Things get a bit more interesting when we examine the possible combinations of these traits.

Having 1 and 2, but not 3, results in a product with many fragmented, disconnected pieces. This can happen for example, when companies tailor their strategy based too much on raw customer feedback. Everyone will want something different, and if these requests are not kept in check by some mechanism (e.g. a guiding vision), the product will end up being pulled in various different directions, resulting in an incoherent mess. You will end up building the different pieces that customers want (incrementally, one request at a time), and while the people will continue to buy from you (since you did what they asked), the long term success of the product will be severely hampered.

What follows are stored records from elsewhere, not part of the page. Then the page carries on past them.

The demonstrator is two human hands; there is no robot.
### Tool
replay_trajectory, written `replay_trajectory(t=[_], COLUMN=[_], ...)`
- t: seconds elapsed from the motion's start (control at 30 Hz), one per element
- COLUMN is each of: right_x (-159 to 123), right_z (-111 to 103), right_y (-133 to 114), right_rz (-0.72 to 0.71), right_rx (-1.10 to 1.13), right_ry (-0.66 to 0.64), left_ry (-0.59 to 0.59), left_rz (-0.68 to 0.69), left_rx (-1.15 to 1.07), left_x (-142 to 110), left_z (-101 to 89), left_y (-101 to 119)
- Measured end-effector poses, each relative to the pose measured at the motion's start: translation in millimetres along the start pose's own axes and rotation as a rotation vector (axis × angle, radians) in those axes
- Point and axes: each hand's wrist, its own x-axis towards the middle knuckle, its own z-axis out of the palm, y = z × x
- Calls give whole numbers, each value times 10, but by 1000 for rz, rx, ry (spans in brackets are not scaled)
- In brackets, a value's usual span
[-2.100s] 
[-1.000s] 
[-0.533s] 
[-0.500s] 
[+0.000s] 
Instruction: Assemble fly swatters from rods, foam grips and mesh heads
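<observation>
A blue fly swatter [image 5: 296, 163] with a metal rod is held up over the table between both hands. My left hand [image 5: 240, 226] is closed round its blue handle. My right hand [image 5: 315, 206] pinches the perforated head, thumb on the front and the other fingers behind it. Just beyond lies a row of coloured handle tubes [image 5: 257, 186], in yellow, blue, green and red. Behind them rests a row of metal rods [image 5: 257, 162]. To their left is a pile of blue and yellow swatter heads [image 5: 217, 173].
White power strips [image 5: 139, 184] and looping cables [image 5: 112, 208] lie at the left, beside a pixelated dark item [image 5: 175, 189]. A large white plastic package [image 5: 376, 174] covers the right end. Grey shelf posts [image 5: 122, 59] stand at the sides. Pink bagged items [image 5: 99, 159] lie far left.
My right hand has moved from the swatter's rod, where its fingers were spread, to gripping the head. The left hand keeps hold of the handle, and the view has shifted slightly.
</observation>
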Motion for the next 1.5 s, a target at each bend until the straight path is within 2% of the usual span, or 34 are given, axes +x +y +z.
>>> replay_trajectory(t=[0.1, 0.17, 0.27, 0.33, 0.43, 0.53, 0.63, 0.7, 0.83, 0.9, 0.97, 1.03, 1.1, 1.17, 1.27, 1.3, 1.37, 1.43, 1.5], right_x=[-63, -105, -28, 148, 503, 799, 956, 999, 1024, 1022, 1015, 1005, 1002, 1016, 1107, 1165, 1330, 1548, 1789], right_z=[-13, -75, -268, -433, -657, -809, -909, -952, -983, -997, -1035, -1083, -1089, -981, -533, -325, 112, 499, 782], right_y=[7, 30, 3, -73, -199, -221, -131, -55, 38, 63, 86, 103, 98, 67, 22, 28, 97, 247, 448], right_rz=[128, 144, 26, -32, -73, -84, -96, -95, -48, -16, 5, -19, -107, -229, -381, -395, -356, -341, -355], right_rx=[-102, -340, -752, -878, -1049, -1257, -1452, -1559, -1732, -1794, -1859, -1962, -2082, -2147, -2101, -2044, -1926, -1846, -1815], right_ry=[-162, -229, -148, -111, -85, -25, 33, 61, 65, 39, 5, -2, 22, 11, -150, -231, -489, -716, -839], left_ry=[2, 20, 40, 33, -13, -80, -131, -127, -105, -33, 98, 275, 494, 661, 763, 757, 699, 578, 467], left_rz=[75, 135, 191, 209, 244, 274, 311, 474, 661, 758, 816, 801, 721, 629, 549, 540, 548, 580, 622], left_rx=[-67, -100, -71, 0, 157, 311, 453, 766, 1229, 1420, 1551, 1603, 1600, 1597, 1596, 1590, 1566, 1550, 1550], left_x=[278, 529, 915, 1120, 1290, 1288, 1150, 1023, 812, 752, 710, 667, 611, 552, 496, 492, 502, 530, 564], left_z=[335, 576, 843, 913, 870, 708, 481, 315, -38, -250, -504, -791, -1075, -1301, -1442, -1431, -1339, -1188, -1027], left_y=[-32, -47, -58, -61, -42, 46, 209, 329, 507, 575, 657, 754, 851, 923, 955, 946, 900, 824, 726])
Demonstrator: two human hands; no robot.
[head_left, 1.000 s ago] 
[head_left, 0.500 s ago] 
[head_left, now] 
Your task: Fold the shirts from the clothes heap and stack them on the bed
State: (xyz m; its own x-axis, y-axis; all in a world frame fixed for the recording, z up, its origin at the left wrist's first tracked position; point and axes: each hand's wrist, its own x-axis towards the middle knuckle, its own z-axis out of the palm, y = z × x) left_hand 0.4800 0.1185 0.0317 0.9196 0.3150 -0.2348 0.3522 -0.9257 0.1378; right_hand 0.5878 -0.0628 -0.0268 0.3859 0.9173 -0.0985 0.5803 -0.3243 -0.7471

1 and 3 together, without 2, gives rise to a situation where the product vision can be realized step by step from a builder’s perspective, but the incremental states are not easily sellable. This will typically result in the early death of the project or company, as without the extra income from selling the incremental stages, it’s difficult to have enough resources to get to the final finished product. Most commonly this happens to products where the partial phases/pieces are tedious to build and offer little value on their own, but when everything comes together as envisioned, the value greatly multiplies.

Having 2 and 3, but not 1, will typically result in a non-starter project, or one where it slowly devolves into one of the other two possibilities. This is when the grand vision for the product is there, and the value so obvious that it will most assuredly sell, but there is no clear incremental steps toward it. A typical cause of this situation is an overly ambitious vision that is too grandiose to approach, or too vague to grasp concretely. The lack of the step by step, piecewise approachability also takes away the iterative feedback process, where the vision and direction can be tweaked and refined based on how the initial pieces of the product are received by the market.

So of course we want to hit all 3 of these properties. The “Holy Grail” product strategy that hits the trifecta in this framework would be one where there is a clear, piece by piece ordered plan of building the product, guided by a coherent long-term high level vision, that people are willing to buy even in the incremental “unfinished” state. It seems almost too obvious in hindsight, when stated like that. Exactly how to come up with such a strategy is not easy, and will vary from one product to the next. But I think this model is at least one useful lens to evaluate product strategies.